Guidance

Reasonable care: tax returns and other documents

How to make sure you take reasonable care if you need to send tax returns and other documents to HMRC, and what happens if you don’t.

Overview

Everyone has a responsibility to take ‘reasonable care’ over their tax affairs. This means doing everything you can to make sure the tax returns and other documents you send to HM Revenue and Customs (HMRC) are accurate.

If you don’t take reasonable care HMRC will charge penalties for inaccuracies.

HMRC will take your individual circumstances into account when considering whether you’ve taken reasonable care. If you’ve used tax avoidance arrangements, there are different rules about what ‘reasonable care’ is.

HMRC’s Compliance Handbook shows a list of the taxes and documents that penalties for inaccuracies apply to, as well as details of the dates on which these penalties can first apply.

How to make sure you take reasonable care

HMRC expects you to keep records that allow you to send accurate tax returns and other documents to them.

If you aren’t sure about anything, you should ask HMRC or a tax adviser.

If you took reasonable care to get things right but your return or other documents were still inaccurate, HMRC won’t charge you a penalty.

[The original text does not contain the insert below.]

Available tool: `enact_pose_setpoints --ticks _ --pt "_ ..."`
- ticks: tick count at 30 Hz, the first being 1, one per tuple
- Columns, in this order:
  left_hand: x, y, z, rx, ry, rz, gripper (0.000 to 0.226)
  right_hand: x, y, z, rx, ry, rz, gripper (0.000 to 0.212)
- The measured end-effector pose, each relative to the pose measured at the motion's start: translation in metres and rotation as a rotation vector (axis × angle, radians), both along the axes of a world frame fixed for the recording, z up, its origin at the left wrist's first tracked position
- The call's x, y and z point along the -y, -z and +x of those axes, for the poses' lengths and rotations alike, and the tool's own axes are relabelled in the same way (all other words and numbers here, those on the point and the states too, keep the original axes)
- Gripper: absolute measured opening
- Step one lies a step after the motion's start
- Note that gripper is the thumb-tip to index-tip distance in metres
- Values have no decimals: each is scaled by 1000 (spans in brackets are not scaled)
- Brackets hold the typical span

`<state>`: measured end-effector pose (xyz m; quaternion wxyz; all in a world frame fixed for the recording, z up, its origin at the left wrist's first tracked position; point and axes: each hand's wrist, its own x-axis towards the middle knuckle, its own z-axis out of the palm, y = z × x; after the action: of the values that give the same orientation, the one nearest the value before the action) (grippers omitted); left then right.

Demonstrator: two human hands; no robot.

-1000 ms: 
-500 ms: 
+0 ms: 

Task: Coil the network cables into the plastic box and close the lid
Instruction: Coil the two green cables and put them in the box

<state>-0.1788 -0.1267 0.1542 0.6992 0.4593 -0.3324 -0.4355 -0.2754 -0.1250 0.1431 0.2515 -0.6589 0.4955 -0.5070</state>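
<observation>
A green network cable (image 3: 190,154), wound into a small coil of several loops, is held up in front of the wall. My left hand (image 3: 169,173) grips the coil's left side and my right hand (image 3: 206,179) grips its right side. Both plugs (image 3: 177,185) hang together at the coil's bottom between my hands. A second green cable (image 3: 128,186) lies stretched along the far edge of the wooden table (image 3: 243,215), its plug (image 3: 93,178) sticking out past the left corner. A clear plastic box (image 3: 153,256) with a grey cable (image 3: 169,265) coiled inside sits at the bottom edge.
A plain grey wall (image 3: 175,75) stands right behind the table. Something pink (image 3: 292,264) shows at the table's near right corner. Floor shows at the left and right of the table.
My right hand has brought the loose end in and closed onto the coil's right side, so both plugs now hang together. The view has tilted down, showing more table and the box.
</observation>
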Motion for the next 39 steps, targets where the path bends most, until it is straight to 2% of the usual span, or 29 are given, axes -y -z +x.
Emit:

Reasonable care if you use tax avoidance arrangements

If you’ve used tax avoidance arrangements that HMRC later defeat, they will presume you haven’t taken reasonable care for any inaccuracy in your return or other documents that relate to the use of those arrangements. This applies where the return or document relates to a tax period that began on or after 6 April 2017 and ended after 15 November 2017, and was sent to HMRC on or after 16 November 2017.

If you did take reasonable care, you’ll need to show HMRC how you did this when they talk to you about penalties.

If you’ve used a tax adviser with the appropriate expertise, HMRC would normally consider this as having taken reasonable care, unless it’s classed as disqualified advice.

Tax avoidance arrangements are classed as defeated if:

  • you reach an agreement with HMRC - so the expected tax advantage of using the arrangements isn’t available
  • HMRC sends you a tax assessment, or adjust your tax position, to counter the tax advantage - and you don’t appeal
  • you appeal to a tribunal or court against HMRC’s assessment in relation to your use of an arrangement - and they rule in HMRC’s favour
  • you take corrective action after receiving a follower notice

If you use a tax adviser

If you use a tax adviser, it’s your responsibility to make sure you give them accurate and complete information. If you don’t, and you send HMRC a return or other document that’s inaccurate, you could be charged penalties for inaccuracies.

Penalties for inaccuracies

HMRC may charge you a penalty if you’ve sent a return or other document with an inaccuracy that was either as a result of not taking reasonable care, or deliberate, and it results in one of the following:

  • an understatement of a person’s liability to tax
  • a false or inflated statement of a loss
  • a false or inflated claim to repayment of tax

If you get a penalty, you’ll need to pay or appeal within 30 days of the date on the notice of penalty assessment.

The penalty amount will depend on the reasons for the inaccuracy and the amount of tax due (or payable) as a result of correcting the inaccuracy.

If HMRC finds you’ve deliberately sent inaccurate returns or other documents, you could be charged a higher penalty or be taken to court.